• **Activity**
In the data below, begin at the line with "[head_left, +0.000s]" and stop after the line with "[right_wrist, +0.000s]"; output those lines exactly and no pictures.
.....
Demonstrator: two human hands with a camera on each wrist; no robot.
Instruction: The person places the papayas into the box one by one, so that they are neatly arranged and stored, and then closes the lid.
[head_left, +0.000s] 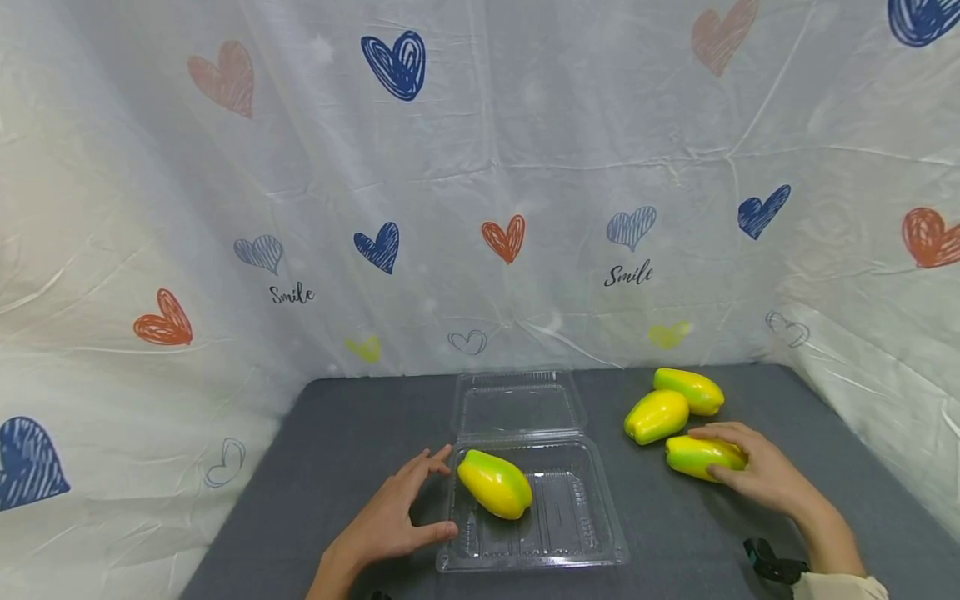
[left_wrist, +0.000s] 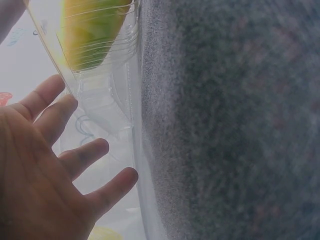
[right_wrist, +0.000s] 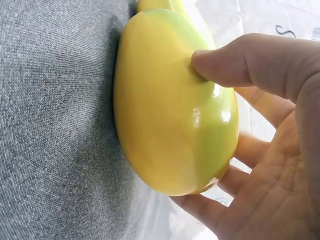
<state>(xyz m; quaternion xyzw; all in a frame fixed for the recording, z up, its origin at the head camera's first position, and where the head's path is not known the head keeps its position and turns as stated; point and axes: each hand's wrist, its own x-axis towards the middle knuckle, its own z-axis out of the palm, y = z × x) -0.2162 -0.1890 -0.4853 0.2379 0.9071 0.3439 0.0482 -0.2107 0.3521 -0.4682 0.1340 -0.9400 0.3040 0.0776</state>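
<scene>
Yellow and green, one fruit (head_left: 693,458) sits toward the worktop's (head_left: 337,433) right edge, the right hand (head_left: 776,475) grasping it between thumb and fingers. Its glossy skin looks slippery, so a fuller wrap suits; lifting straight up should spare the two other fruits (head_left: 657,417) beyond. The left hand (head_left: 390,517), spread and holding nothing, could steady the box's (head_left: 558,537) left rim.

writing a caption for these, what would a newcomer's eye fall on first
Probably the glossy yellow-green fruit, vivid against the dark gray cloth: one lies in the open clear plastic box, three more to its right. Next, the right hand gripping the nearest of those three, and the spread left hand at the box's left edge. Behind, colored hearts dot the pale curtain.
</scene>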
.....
• **Result**
[head_left, +0.000s] 
[left_wrist, +0.000s] 
[right_wrist, +0.000s] 

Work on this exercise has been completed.